(TASK OBJECTIVE): Transcribe exactly the lines from the one containing "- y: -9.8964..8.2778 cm" through the last line of the listing below, inclusive, and nothing beyond them.

(SUPPLIED MATERIAL):
※ ※ ※

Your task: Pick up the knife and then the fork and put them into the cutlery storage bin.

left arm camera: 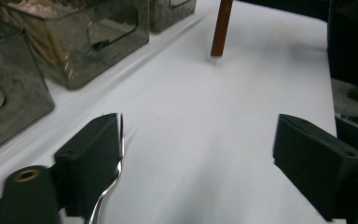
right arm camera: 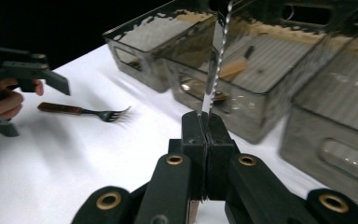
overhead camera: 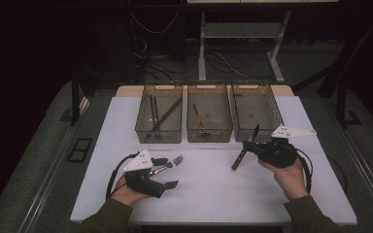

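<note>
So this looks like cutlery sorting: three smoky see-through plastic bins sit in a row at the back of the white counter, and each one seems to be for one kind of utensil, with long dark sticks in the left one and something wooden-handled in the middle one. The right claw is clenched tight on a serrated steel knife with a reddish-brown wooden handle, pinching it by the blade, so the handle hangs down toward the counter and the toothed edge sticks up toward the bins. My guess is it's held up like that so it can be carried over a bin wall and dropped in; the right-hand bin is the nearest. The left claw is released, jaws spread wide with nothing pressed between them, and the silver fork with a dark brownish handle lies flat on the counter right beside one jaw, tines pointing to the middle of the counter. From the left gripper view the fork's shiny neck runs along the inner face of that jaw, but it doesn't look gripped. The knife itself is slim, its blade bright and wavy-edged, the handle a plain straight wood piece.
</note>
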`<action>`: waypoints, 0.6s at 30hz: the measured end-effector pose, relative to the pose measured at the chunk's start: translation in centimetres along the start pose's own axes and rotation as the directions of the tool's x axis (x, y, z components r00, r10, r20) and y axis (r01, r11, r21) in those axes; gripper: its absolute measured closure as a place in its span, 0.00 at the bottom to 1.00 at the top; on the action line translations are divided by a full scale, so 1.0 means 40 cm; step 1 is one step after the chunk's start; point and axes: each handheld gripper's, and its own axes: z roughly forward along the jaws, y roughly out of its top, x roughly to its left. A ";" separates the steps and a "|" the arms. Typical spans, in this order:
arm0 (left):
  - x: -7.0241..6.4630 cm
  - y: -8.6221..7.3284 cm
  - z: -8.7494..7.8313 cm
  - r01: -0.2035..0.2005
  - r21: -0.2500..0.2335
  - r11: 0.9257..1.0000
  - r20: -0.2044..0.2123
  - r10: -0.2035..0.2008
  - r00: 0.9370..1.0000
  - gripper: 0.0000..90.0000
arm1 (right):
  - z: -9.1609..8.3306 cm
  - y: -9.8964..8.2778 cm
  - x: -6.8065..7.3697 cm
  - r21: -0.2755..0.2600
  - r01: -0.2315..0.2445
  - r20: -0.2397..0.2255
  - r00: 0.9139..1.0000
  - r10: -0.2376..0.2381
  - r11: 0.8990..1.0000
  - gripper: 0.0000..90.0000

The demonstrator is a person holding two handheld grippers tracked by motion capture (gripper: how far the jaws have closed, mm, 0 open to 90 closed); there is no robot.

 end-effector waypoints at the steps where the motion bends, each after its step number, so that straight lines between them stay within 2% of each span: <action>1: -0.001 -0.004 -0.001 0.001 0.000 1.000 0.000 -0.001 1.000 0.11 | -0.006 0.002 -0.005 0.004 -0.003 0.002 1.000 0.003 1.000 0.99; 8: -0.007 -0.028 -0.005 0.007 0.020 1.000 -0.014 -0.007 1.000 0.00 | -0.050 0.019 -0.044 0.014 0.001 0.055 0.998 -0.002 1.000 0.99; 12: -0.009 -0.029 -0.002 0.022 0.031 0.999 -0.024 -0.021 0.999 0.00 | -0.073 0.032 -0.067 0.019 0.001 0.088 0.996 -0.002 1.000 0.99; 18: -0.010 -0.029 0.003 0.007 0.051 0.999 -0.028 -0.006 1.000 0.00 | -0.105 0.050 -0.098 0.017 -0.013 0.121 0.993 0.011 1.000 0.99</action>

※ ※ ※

(EXERCISE RESULT):
  - y: -9.8964..8.2778 cm
  - x: -6.8065..7.3697 cm
  - r21: -0.2755..0.2600
  - r01: -0.2315..0.2445
  - r20: -0.2397..0.2255
  - r00: 0.9139..1.0000
  - r10: -0.2376..0.2381
  - r11: 0.8990..1.0000
  - gripper: 0.0000..90.0000

The demonstrator is a person holding two handheld grippers tracked by motion capture (gripper: how far the jaws have closed, mm, 0 open to 90 closed); there is no robot.

 end-effector waypoints at the steps where the motion bends, each after its step number, so that straight lines between them stay within 2% of each span: <action>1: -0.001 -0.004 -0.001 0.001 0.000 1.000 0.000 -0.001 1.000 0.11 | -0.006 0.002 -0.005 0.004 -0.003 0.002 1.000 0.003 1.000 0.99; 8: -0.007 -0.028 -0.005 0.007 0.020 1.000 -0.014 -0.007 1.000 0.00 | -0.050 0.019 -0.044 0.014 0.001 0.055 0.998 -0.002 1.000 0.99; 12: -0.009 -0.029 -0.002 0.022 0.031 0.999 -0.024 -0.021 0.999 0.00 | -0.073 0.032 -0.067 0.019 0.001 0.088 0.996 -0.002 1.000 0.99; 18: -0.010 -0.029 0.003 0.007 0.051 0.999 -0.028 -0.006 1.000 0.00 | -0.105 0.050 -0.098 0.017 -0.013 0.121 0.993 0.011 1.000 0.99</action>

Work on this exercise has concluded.